El BOE del 9 de abril último, lunes de Pascua, con poco nuevo que contarnos, como la prensa de información general que suele adelgazar en vacaciones, aunque no baje de precio, además de reproducirnos numerosas leyes vascas de hace tres décadas –y lo que queda para ponerse al día-, nos deleita con una corrección de errores, merecedora de un mínimo comentario, aunque, según parece, esto no es nuevo (lo cual es peor).

Me refiero a la Resolución de 21 de marzo de 2012, de la Dirección General de los Registros y del Notariado, por la que se corrigen errores en la de 25 de enero de 2012 (BOE del 8 de febrero), que publicó la relación de concesiones de nacionalidad española durante el segundo semestre de 2011.

En efecto, la Resolución rectificada, de conformidad con lo establecido en el artículo 223 del vigente Reglamento del Registro Civil, ordenó la publicación de la relación de concesiones de nacionalidad correspondiente al segundo semestre de 2011. Nada menos que 59.853 compatriotas más, provenientes de muy diversas latitudes. Enhorabuena y bienvenidos, desde los cinco continentes, a este primer mundo amenazado por la prima de riesgo, por los infartos del IBEX y por los fantasmagóricos mercados.

Bien; pues la corrección de erratas, le resta dieciocho a esa elevada cifra y, con nombres y apellidos, apea del elenco de nuevos españolitos a dicho número de personas, cuyos datos “se enviaron para su publicación y que no han sido concedidas”. O dicho quizá con más propiedad, que se quita la nacionalidad, mediante corrección de errores, a dieciocho ciudadanos a los que el diario oficial había pregonado que la tenían adquirida.
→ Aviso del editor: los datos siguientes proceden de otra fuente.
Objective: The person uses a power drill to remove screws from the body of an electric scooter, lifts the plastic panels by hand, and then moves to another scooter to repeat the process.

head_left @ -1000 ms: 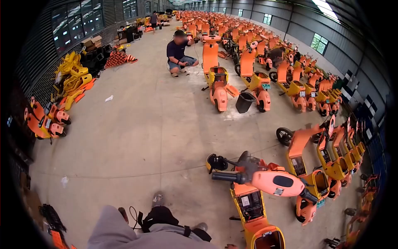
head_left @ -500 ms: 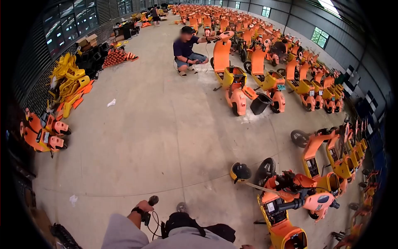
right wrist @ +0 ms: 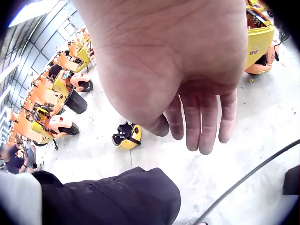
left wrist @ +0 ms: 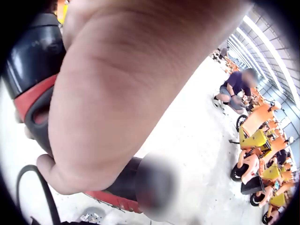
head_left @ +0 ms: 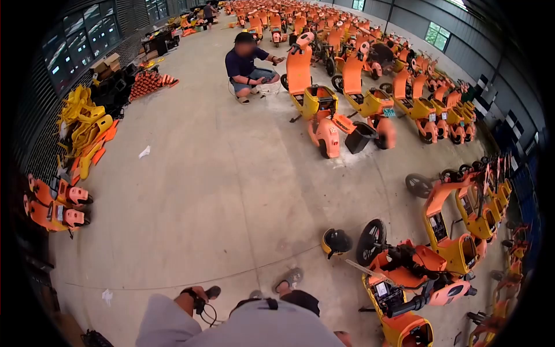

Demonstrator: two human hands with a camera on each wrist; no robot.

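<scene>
My left hand (left wrist: pixel 108 103) grips a red-and-black cordless drill (left wrist: pixel 35 56), its fingers wrapped round the handle; the palm side covers much of it. In the head view that hand (head_left: pixel 193 293) hangs low beside my leg, with the drill's dark end (head_left: pixel 213 292) pointing forward. My right hand (right wrist: pixel 192 70) hangs with its fingers loosely extended and nothing in them. In the head view only a sliver of it shows by my right side. Nearest on that side stands an orange-and-yellow scooter (head_left: pixel 404 328) with its front parts opened up and handlebar hanging low.
A yellow-and-black helmet (head_left: pixel 337 242) lies on the floor near the scooter's front wheel (head_left: pixel 371 243). Ahead, a person (head_left: pixel 245 69) squats beside another scooter (head_left: pixel 299 72). A black bin (head_left: pixel 361 137) stands behind it. Yellow body parts (head_left: pixel 87 118) are heaped along the left wall.
The nearest scooter's handlebar has dropped from its raised position toward the right. My left hand with the drill has come into view beside my leg. The squatting person's arm has left the handlebar.
</scene>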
Con independencia de los mecanismos expeditivos que suelen ser habituales en materia de extranjería y de las peculiaridades –que en buena medida conozco- de la tramitación de la nacionalidad, pregunto con criterios de derecho público general: ¿es admisible que un acto declarativo, nada menos que del derecho a la nacionalidad, se revoque por una simple subsanación de erratas? ¿Es un simple error aritmético pasar de 59.853 a 59.835 cuando se relacionan minuciosamente a los echados por la borda?

Creo que las respuestas son evidentes y que estamos ante una revisión de oficio encubierta y lamentable, aunque, es muy probable, esas concesiones originales no debieron haber llegado nunca al boletín. Pero los errores o se pagan o se subsanan por la vía adecuada, que debe ser tan garantista para propios como para foráneos. Otra cosa es que, tristemente, los desheredados de la fortuna no puedan pleitear en condiciones de igualdad o rebelarse con éxito para que se cambien los procedimientos compulsivos.

Poniendo un ejemplo cercano –ya que en el mismo BOE se da publicidad a nombramientos de habilitados de carácter estatal-, ¿cómo nos quedaríamos los funcionarios si después de vernos nombrados en el diario oficial, se nos retirara de la relación en vísperas de jurar –como los extranjeros- nuestra nueva responsabilidad? ¿Le valdría a la Administración autora de nombramiento y subsanación de plano decir que fue un error y hasta mañana? Todos conocemos la doctrina de nuestros tribunales, rica en matices pero siempre tuitiva de las formas que se deben al administrado.

Si esta praxis proviene del órgano más venerable del Ministerio de Justicia, ¿qué podemos esperar de otras instancias menos cualificadas?